Her story is narrated by Sox, a quarter horse, and when asked  to describe what it was like developing the character’s voice, Anton revealed most of her life has been centered around horses.

“A horse’s reactions to our modern world differ drastically from those of humans. For one thing, most horses don’t see directly in front of themselves. Their vision is blank for about four feet, and  to look at something closer than that requires  a lowering of their head. I tried to imagine seeing like a horse, and being stuck in a world where no one spoke your language,” she said.

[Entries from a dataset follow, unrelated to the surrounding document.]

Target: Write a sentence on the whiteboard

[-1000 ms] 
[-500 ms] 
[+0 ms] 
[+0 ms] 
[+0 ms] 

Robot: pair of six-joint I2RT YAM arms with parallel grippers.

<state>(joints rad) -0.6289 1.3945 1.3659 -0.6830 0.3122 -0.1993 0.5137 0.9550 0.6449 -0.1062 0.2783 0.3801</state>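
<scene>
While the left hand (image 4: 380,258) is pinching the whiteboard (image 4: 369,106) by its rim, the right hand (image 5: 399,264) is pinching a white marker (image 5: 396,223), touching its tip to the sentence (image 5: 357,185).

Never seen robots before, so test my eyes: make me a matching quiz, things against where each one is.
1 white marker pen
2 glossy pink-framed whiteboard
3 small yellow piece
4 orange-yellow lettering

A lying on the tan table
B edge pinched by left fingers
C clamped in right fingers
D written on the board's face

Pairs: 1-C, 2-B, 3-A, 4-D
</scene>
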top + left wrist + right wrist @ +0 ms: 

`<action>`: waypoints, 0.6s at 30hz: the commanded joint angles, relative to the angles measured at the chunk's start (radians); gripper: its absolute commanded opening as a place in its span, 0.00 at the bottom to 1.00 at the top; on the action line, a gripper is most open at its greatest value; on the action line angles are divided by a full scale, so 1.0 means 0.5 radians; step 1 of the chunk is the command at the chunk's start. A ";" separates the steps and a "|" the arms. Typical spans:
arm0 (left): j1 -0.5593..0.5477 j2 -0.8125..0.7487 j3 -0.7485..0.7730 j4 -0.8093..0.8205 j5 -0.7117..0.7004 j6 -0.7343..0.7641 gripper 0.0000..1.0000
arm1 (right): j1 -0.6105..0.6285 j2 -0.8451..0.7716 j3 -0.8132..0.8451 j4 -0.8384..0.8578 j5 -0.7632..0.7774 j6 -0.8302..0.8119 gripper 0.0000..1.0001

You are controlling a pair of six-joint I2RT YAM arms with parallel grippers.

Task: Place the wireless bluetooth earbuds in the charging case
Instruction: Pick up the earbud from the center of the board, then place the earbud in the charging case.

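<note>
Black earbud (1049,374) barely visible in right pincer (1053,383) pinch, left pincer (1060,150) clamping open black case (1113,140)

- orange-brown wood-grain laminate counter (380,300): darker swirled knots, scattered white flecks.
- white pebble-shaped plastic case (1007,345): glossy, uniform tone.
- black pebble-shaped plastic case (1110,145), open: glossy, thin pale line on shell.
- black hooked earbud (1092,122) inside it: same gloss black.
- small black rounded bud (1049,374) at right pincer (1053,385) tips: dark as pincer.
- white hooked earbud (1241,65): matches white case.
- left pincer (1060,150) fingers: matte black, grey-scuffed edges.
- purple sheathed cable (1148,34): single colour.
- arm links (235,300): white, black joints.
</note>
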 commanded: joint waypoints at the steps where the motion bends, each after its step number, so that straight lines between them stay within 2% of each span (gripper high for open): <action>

Anton’s innovative approach at creating Sox’s narrative voice is compelling. Anton’s vibrant language and striking details brought Sox’s world alive, so the reader can share in the excitement the characters feel as they navigate the reining sport arena, and compete.

The narration is reminiscent of Anna Sewell’s Black Beauty, a book Anton devoured while in middle school.  “Anna Sewell’s book was the first book I recall l that looked at life through the eyes of a horse. Written in 1877, the story is still beloved by today’s readers, and my nine-year old grand -daughter bought it with her birthday money, “ she said.

Anton’s vivid narrative contains effective dramatization, and sensory language which keeps the story moving at an almost breathless pace.

The book’s structure works well comprising Emma’s diary entries, dialogue, and Sox’s powerful narrative voice. Emma, a well-realized eleven year old, enjoys a unique bond with the American Quarter Horse. Both appear to be going through separation anxiety. Anton deftly reveals how Sox is weaned from being a “suckling foal” and Emma, too is separated from her mother deployed in Iraq.

Eventually, the reader captures a universal truth as Anton skillfully develops the relationship between Emma and Sox- the truth that humans can allow themselves to be one with all of creation. Animal lovers will find this book irresistible.